■ **Required work**: In the material below, find the line containing "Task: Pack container" and the line containing "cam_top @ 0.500". Output those two lines and all lines between them exactly, without pictures.

■ **Data for analysis**:
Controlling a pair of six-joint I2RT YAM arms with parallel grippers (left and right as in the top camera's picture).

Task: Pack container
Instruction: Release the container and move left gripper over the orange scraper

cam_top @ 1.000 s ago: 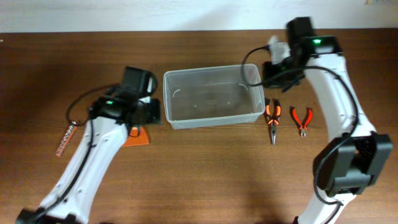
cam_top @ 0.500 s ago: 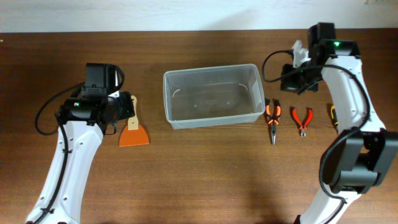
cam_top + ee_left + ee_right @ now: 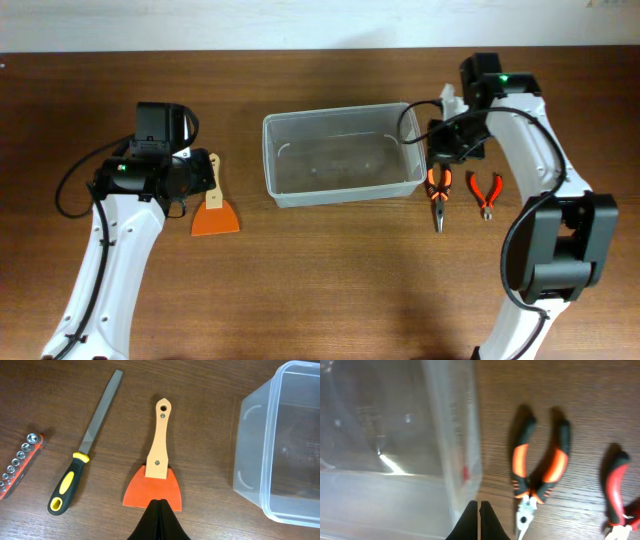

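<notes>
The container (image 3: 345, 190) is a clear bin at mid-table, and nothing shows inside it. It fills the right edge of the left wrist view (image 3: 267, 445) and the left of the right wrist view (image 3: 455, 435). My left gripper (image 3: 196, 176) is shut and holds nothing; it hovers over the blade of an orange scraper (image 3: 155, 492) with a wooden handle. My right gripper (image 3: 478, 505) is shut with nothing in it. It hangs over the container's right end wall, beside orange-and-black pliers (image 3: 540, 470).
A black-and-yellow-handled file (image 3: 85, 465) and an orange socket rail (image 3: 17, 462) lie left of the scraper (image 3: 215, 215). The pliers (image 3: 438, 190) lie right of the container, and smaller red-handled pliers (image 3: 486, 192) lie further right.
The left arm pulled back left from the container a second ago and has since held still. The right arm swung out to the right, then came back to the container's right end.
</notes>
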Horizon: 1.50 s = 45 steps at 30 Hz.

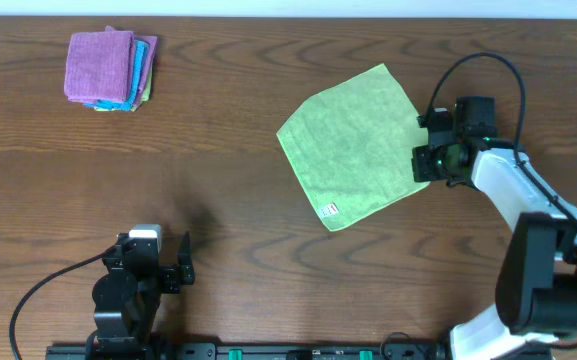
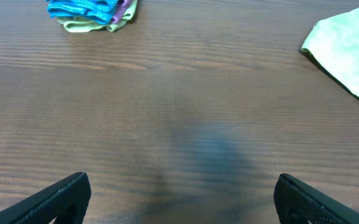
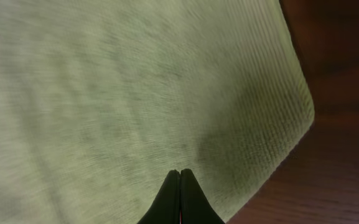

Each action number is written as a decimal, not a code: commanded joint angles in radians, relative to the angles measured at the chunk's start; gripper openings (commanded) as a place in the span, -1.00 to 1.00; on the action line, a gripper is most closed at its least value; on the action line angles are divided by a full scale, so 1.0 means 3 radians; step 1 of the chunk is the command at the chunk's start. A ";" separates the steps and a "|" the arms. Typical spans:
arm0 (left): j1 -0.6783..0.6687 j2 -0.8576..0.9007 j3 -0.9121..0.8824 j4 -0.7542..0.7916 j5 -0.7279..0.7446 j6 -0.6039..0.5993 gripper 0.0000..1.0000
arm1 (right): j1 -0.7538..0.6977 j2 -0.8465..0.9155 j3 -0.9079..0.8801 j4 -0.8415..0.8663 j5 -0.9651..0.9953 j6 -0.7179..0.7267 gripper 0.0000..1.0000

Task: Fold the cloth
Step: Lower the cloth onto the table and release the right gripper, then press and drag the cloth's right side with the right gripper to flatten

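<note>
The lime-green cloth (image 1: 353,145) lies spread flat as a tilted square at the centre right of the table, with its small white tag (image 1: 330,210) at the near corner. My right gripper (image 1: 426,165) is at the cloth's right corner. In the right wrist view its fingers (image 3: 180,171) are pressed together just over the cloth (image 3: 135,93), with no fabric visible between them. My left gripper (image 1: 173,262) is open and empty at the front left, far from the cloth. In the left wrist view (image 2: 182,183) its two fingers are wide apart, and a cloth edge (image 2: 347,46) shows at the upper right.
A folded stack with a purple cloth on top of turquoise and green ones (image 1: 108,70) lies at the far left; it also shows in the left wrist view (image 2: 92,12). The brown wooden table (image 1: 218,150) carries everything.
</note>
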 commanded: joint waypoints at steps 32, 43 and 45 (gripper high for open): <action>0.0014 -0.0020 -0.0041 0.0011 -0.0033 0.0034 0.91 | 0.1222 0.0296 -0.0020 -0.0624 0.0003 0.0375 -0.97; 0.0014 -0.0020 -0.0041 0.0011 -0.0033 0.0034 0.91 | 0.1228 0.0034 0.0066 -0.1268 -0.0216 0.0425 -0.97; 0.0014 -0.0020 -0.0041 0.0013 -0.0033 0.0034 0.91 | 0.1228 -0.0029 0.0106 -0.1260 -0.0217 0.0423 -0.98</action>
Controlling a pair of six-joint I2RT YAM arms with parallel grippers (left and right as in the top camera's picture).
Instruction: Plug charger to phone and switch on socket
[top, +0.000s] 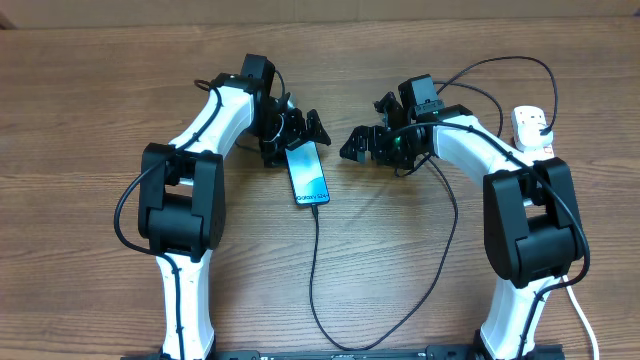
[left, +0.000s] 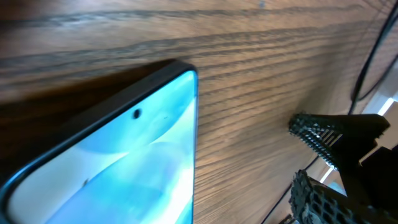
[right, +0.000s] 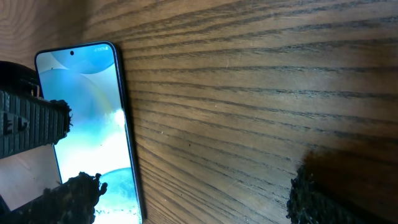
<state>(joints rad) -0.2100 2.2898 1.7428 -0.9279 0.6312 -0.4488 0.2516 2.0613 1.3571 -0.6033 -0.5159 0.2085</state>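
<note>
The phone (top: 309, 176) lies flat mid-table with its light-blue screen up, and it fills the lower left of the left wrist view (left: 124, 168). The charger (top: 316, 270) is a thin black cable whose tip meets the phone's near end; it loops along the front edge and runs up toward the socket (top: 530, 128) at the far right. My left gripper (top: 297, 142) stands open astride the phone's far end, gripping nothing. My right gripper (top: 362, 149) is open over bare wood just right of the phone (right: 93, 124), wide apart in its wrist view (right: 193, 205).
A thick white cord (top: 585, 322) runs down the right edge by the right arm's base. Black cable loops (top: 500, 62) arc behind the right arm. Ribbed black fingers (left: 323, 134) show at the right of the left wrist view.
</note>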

■ **Solution to this exercise**:
Task: Pack container
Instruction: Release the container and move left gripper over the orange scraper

cam_top @ 1.000 s ago: 
cam_top @ 0.500 s ago: 

Now the output is complete.